Sylvain White’s adaptation of the Vertigo Comics series is a fun and giddy throwback to the action movies of the ’80s, which may have lacked substance but were never short on style. Sure, it’s derivative and preposterous, but The Losers is exciting, has some deft comedy, and the cast dive into this material with a reckless abandon that’s always fun to watch. For audiences who enjoy lovingly crafted mayhem, The Losers delivers with style and panache.
Clay. Jensen. Roque. Pooch. Cougar. No, not that kind of cougar. These five men comprise an elite U.S. fighting force deployed into Bolivia to dispatch a drug lord with extreme prejudice. All they have to do is mark the target for the incoming fighters. Fair enough, until they discover that there are children on site and Clay tries to abort the operation. That puts him on the bad side of Max (Jason Patric), a sleazy intelligence operative who doesn’t appreciate Clay’s input and orders the bombing to proceed. Though the team manages to rescue the children and get them onto a chopper intended for The Losers’ evacuation, the helicopter’s blasted out of the sky by a fighter sent by Max.
Nice going, guys. Only five minutes into the movie and you’re not exactly instilling us with confidence in your judgement or operational skills.
We catch up with the team a few months later, as they’re productively spending their time hiding in Bolivia. Clay (Jeffrey Dean Morgan) realizes that hiding’s not a viable long term plan when he’s contacted by Aisha (Zoe Saldana). “Contacted” might be the wrong verb. After he invites her back to his hotel room, they get into a long, elaborately choreographed fight scene that might be the most violent metaphor for foreplay I’ve ever seen on film. It seems like that’s the effect White’s aiming for, anyway. It all ends happily when Clay discovers that he and Aisha have something special in common: They both want Max dead. The Losers have the combat skills Aisha needs. Aisha can sneak The Losers back into the United States. Everybody wins.
With the pre-requisite exposition complete, White spends the remaining screen time bombarding the audience with kinetics and carnage that halt just long enough to squeeze in a couple of frisky moments between Clay and Aisha. They’re awfully good kinetics and carnage, too. White’s visual style brings to mind a mutant hybrid between Quentin Tarantino and Sergio Leone, a good mix for this sort of revenge flick.

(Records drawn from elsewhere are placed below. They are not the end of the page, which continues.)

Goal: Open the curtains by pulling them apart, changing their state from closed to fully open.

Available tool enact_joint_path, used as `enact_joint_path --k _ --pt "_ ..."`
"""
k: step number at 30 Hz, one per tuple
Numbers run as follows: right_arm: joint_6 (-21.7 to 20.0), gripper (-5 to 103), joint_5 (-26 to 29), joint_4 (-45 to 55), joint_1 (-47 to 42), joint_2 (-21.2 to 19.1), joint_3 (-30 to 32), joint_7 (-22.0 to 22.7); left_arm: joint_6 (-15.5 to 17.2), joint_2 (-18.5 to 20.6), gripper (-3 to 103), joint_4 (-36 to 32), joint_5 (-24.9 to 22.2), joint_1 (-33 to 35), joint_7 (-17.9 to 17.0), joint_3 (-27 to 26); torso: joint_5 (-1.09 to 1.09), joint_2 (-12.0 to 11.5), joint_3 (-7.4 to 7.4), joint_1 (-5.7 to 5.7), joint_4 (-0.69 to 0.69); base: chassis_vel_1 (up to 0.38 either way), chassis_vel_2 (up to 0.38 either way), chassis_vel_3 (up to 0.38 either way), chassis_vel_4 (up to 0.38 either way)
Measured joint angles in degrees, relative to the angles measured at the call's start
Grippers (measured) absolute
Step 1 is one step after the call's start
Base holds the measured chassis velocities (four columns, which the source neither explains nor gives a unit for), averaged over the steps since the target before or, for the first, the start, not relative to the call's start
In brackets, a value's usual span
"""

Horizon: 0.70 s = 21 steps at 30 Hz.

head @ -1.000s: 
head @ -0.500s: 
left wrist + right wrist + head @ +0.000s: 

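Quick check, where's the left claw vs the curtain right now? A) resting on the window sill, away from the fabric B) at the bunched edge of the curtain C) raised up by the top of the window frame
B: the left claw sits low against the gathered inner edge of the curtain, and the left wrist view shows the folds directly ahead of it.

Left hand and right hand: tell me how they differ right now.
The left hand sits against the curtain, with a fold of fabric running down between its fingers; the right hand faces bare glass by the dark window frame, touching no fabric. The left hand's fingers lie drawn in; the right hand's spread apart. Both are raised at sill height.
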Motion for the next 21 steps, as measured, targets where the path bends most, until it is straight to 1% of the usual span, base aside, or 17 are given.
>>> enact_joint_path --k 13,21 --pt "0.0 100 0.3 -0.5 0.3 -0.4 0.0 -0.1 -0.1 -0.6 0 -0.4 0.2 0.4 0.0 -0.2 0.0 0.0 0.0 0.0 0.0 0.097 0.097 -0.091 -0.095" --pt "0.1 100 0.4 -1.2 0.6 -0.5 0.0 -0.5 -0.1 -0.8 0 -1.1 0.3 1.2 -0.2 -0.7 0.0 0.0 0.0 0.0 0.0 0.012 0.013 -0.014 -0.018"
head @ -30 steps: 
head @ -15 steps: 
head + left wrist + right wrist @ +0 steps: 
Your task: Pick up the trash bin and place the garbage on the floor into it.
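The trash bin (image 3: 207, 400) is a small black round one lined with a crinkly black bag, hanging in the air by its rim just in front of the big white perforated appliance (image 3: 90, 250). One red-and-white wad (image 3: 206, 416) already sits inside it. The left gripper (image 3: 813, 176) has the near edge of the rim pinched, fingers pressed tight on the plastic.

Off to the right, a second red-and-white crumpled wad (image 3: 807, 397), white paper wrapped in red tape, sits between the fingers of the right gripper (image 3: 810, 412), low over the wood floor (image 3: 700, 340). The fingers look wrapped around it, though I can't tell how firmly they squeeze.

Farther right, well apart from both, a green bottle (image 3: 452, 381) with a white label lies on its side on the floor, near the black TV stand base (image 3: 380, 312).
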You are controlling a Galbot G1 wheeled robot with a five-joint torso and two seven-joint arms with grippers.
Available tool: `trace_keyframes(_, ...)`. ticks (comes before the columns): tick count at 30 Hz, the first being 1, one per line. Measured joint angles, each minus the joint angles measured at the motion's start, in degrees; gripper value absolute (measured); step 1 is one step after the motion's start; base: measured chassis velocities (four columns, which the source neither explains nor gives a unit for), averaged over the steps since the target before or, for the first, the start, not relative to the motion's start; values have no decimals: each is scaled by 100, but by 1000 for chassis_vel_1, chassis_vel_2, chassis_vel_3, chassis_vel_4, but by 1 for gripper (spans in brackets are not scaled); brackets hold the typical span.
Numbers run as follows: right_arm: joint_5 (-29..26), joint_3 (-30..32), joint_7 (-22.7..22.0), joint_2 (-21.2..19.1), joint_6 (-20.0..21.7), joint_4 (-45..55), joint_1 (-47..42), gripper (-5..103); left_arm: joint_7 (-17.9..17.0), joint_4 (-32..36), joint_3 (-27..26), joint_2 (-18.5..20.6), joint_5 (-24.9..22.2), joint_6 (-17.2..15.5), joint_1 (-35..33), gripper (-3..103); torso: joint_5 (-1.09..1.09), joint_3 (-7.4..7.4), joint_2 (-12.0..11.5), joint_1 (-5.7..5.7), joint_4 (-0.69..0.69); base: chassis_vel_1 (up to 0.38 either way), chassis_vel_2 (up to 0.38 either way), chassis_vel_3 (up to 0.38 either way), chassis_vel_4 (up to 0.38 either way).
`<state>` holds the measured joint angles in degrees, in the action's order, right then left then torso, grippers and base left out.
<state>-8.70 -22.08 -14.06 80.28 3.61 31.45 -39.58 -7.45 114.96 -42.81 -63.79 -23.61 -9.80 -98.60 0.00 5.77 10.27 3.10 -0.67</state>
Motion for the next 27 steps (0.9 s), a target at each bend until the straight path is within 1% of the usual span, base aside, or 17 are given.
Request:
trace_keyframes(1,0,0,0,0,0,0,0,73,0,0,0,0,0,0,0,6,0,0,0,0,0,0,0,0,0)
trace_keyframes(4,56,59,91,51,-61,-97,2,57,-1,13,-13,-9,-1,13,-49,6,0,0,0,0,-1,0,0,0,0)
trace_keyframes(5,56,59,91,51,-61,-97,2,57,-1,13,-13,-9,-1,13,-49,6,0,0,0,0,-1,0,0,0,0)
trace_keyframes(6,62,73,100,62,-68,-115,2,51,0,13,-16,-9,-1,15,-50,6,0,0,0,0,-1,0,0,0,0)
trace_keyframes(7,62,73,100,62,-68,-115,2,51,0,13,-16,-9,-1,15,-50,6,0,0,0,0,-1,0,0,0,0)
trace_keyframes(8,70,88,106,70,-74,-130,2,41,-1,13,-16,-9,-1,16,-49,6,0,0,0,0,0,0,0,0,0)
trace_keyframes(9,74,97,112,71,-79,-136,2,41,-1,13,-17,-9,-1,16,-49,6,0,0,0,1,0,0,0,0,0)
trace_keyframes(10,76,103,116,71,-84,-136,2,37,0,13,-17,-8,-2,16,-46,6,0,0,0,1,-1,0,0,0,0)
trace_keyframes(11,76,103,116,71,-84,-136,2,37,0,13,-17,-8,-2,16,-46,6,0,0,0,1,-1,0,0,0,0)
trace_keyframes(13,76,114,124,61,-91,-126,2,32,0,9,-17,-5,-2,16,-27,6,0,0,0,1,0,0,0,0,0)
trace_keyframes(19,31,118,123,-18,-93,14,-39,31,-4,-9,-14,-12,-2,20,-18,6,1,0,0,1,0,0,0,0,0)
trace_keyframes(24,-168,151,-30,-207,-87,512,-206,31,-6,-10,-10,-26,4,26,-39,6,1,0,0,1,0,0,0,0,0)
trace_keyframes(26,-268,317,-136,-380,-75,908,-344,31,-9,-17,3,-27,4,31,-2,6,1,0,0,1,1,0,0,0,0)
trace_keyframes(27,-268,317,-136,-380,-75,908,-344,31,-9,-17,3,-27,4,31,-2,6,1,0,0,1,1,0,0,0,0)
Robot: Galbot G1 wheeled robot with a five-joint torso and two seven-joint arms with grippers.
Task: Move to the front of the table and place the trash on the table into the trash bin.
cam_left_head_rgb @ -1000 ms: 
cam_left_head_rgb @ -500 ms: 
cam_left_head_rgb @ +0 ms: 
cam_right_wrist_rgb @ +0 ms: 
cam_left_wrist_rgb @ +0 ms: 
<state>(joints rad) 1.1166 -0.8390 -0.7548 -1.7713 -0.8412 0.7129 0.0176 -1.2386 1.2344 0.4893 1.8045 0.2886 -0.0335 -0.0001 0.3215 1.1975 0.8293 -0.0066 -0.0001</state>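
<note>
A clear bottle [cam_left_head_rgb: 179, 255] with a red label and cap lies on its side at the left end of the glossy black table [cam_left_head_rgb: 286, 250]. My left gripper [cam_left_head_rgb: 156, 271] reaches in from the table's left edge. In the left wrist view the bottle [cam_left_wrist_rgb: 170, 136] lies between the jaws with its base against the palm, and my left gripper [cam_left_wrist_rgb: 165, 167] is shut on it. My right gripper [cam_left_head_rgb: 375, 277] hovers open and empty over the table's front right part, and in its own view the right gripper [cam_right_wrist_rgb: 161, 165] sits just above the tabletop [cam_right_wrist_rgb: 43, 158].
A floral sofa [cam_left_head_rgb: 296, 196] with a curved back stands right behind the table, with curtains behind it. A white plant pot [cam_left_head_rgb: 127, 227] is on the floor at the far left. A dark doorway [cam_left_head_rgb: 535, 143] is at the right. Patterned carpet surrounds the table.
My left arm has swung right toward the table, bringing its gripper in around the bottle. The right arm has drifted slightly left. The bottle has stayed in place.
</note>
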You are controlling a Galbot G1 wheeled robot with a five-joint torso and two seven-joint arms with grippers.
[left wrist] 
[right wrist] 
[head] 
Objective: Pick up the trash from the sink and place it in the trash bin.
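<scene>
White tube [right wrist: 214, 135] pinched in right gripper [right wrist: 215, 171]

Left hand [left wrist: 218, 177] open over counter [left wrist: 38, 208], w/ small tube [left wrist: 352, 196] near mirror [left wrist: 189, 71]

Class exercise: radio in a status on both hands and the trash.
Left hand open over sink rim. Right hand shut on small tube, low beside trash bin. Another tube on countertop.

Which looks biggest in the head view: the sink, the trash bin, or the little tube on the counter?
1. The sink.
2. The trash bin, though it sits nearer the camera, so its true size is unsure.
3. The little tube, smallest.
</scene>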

Unfortunately, the story’s nothing special. It’s Madman Threatens Planet With Doomsday Weapons Redux with Patric playing said madman like an actor who couldn’t make the grade at a Bond audition. Max is a dead-end as a villain, bereft of charisma and anything resembling wit, despite the filmmakers’ best efforts to feed some good lines to Patric. The movie’s so much fun otherwise, it’s a shame more thought and effort weren’t put into The Losers’ nemesis.
That’s forgivable, because the rest of the cast brings a new level of dysfunctional glory to the movie. Anderson does a beautiful job playing the beleaguered leader while Chris Evans takes the socially maladjusted hacker stereotype and turns Jensen into the funniest, most charismatic specimen of that stereotype I’ve ever seen. His rendition of Don’t Stop Believin’ makes the movie worth seeing. The cast play their parts to perfection, turning the script’s character moments into minor masterworks of tension, duplicity, and paranoia.
The Losers is good, breezy fun, and I mean that as high praise. Too few movies that promise lighthearted fun actually deliver the goods, but The Losers is a deftly executed thrill ride that should please fans of old-school action movies.